• _Aim of the exercise_: Show all lines of the entries in which the word "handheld" is found.

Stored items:
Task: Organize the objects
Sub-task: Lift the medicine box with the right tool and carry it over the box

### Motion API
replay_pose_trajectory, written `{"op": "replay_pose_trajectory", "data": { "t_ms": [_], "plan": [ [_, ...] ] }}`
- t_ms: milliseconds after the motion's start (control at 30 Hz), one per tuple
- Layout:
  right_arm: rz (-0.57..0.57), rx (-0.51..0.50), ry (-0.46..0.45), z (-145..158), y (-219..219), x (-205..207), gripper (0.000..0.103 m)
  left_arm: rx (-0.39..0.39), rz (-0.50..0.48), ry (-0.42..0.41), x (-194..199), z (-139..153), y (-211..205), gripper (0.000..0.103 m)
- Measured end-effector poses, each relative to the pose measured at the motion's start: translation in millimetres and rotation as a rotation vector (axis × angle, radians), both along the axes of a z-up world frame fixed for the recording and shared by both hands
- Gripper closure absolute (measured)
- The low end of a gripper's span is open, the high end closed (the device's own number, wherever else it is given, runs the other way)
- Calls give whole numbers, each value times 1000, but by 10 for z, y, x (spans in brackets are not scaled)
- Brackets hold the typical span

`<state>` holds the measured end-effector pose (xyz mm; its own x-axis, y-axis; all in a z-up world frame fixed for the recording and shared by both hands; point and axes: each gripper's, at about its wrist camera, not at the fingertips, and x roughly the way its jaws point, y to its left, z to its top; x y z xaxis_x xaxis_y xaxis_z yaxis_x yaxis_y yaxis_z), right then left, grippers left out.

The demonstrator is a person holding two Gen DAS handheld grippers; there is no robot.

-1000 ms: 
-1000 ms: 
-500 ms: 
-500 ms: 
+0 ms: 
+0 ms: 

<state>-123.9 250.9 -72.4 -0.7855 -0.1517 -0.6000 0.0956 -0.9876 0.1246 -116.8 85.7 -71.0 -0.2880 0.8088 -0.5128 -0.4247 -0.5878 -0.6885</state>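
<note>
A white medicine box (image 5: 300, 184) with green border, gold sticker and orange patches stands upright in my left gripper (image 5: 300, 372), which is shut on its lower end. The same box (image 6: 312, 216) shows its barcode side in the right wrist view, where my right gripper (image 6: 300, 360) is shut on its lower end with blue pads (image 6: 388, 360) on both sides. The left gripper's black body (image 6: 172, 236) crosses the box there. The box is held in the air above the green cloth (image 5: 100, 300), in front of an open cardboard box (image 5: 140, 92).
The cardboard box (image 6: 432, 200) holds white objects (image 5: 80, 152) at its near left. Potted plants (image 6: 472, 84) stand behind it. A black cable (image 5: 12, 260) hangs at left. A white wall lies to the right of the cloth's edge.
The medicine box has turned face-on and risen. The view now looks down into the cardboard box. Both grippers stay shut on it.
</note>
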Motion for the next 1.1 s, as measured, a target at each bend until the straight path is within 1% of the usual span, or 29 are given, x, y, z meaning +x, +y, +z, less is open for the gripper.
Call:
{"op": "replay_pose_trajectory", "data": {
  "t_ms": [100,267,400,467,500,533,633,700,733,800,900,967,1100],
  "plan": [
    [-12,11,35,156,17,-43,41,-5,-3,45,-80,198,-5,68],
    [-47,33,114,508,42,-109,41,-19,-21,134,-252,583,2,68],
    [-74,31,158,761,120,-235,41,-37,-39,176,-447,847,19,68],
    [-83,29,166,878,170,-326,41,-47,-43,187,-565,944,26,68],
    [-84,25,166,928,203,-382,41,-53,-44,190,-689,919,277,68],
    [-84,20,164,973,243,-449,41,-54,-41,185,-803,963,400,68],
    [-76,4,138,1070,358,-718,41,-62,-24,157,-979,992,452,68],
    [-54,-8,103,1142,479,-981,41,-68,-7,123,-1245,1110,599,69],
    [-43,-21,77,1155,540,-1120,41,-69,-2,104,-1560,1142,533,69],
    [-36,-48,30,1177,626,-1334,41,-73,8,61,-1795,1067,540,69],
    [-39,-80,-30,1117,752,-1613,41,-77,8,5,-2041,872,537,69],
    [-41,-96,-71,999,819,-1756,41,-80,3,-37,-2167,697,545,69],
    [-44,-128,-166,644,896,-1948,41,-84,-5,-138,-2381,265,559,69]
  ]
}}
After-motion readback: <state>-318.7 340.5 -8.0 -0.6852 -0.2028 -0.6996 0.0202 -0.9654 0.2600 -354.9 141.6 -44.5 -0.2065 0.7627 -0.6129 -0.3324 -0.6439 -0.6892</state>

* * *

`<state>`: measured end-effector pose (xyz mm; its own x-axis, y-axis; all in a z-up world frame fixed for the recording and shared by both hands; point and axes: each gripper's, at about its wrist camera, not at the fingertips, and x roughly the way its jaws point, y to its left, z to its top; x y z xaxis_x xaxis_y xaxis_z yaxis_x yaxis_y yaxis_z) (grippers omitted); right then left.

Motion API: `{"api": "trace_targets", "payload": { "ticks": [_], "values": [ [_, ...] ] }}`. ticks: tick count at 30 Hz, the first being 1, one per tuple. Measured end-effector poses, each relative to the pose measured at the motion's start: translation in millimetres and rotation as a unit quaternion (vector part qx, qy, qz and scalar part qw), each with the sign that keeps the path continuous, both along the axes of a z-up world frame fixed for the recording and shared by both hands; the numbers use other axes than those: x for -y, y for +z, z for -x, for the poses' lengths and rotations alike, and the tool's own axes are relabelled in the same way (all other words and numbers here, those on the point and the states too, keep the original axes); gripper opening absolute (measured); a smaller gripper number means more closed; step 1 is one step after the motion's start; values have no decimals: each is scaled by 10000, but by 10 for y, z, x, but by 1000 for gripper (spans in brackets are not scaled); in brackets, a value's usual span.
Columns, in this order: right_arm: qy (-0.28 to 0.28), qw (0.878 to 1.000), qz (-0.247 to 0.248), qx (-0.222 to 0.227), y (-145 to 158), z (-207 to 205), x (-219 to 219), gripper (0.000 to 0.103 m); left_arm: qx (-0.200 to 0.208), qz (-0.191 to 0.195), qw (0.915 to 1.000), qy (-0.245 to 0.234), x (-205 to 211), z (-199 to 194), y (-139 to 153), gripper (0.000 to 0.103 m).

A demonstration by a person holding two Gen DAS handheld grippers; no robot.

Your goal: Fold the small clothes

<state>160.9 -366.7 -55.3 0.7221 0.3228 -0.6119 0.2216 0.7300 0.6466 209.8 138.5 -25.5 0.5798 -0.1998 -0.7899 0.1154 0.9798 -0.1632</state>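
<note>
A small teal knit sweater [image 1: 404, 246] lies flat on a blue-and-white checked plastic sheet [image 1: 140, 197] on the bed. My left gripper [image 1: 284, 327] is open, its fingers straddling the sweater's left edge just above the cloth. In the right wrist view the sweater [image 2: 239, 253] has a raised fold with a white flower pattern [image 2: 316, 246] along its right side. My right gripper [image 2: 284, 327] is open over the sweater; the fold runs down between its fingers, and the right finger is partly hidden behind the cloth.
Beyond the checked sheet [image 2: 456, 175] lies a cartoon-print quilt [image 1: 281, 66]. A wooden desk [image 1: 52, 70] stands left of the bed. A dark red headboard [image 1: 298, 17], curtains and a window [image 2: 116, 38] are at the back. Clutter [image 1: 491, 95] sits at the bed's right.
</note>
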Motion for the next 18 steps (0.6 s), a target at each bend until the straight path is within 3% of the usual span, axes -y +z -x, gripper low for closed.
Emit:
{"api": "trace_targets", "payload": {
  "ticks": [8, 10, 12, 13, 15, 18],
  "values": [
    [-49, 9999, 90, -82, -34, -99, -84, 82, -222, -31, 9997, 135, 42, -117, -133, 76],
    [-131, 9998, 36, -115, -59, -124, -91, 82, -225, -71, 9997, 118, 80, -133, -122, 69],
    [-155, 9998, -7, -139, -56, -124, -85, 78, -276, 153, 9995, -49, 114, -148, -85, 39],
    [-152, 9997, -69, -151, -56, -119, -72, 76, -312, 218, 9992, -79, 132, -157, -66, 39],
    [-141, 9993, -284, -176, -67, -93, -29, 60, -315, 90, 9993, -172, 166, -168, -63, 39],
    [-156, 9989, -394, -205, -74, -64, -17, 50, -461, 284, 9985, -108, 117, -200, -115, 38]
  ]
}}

• _Task solution_:
The demonstrator is a person holding two Gen DAS handheld grippers; there is no robot.
A demonstration by a person holding two Gen DAS handheld grippers; no robot.

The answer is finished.